EXERCISE DETAILS -> What you return should be every line of the material, unchanged.

INPUT DATA below:

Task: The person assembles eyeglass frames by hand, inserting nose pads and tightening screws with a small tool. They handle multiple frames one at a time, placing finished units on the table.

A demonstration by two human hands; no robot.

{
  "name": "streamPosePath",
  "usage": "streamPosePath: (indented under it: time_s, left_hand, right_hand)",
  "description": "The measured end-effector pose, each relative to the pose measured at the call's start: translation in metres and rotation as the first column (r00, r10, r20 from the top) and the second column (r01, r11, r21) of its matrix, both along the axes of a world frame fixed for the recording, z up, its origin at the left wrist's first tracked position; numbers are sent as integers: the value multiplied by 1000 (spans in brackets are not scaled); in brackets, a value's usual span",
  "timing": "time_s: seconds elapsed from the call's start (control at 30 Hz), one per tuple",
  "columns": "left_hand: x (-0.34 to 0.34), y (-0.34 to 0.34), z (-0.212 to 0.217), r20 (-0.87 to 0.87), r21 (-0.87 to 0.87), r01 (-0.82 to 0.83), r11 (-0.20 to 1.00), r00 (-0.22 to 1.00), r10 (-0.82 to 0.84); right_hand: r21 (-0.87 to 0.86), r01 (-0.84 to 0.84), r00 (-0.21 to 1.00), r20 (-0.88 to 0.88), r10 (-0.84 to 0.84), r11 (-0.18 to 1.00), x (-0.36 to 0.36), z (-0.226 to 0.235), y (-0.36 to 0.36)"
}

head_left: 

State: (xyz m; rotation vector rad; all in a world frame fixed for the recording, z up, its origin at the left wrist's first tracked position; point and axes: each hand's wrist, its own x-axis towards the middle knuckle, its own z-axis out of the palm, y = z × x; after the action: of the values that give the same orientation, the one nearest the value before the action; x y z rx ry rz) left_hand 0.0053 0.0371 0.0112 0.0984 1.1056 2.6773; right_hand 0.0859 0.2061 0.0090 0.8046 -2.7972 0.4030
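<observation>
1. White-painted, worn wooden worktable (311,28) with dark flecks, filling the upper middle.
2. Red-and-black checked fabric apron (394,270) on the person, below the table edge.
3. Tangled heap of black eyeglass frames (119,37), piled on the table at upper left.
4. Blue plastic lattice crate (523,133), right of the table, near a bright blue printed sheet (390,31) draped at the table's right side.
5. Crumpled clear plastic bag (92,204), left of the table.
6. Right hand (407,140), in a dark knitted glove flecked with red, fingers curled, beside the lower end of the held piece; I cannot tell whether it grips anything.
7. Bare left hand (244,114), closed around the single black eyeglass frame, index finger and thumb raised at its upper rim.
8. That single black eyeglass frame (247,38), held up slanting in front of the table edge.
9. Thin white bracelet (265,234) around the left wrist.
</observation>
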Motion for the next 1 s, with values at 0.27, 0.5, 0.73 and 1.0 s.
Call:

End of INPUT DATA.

FINAL ANSWER ->
Task: The person assembles eyeglass frames by hand, inserting nose pads and tightening screws with a small tool. They handle multiple frames one at a time, placing finished units on the table.

A demonstration by two human hands; no robot.

{
  "name": "streamPosePath",
  "usage": "streamPosePath: (indented under it: time_s, left_hand, right_hand)",
  "description": "The measured end-effector pose, each relative to the pose measured at the call's start: translation in metres and rotation as the first column (r00, r10, r20 from the top) and the second column (r01, r11, r21) of its matrix, both along the axes of a world frame fixed for the recording, z up, its origin at the left wrist's first tracked position; numbers are sent as integers: the value multiplied by 1000 (spans in brackets are not scaled); in brackets, a value's usual span",
  "timing": "time_s: seconds elapsed from the call's start (control at 30 Hz), one per tuple",
  "columns": "left_hand: x (-0.34 to 0.34), y (-0.34 to 0.34), z (-0.212 to 0.217), r20 (-0.87 to 0.87), r21 (-0.87 to 0.87), r01 (-0.82 to 0.83), r11 (-0.20 to 1.00), r00 (-0.22 to 1.00), r10 (-0.82 to 0.84); right_hand: r21 (-0.87 to 0.86), r01 (-0.84 to 0.84), r00 (-0.21 to 1.00), r20 (-0.88 to 0.88), r10 (-0.84 to 0.84), r11 (-0.18 to 1.00), x (-0.36 to 0.36), z (-0.226 to 0.235), y (-0.36 to 0.36)"
}

head_left: 

State: (xyz m; rotation vector rad; all in a world frame fixed for the recording, z up, its origin at the left wrist's first tracked position; point and axes: each hand's wrist, its own x-axis towards the middle knuckle, its own z-axis out of the palm, y = z × x; after the action: of the values that give the same orientation, the one nearest the value before the action; x y z rx ry rz) left_hand 0.0053 0.0371 0.0112 0.0984 1.1056 2.6773; right_hand 0.0859 0.2061 0.0090 0.8046 -2.7972 0.4030
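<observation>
1. White-painted, worn wooden worktable (311,28) with dark flecks, filling the upper middle.
2. Red-and-black checked fabric apron (394,270) on the person, below the table edge.
3. Tangled heap of black eyeglass frames (119,37), piled on the table at upper left.
4. Blue plastic lattice crate (523,133), right of the table, near a bright blue printed sheet (390,31) draped at the table's right side.
5. Crumpled clear plastic bag (92,204), left of the table.
6. Right hand (407,140), in a dark knitted glove flecked with red, fingers curled, beside the lower end of the held piece; I cannot tell whether it grips anything.
7. Bare left hand (244,114), closed around the single black eyeglass frame, index finger and thumb raised at its upper rim.
8. That single black eyeglass frame (247,38), held up slanting in front of the table edge.
9. Thin white bracelet (265,234) around the left wrist.
</observation>
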Motion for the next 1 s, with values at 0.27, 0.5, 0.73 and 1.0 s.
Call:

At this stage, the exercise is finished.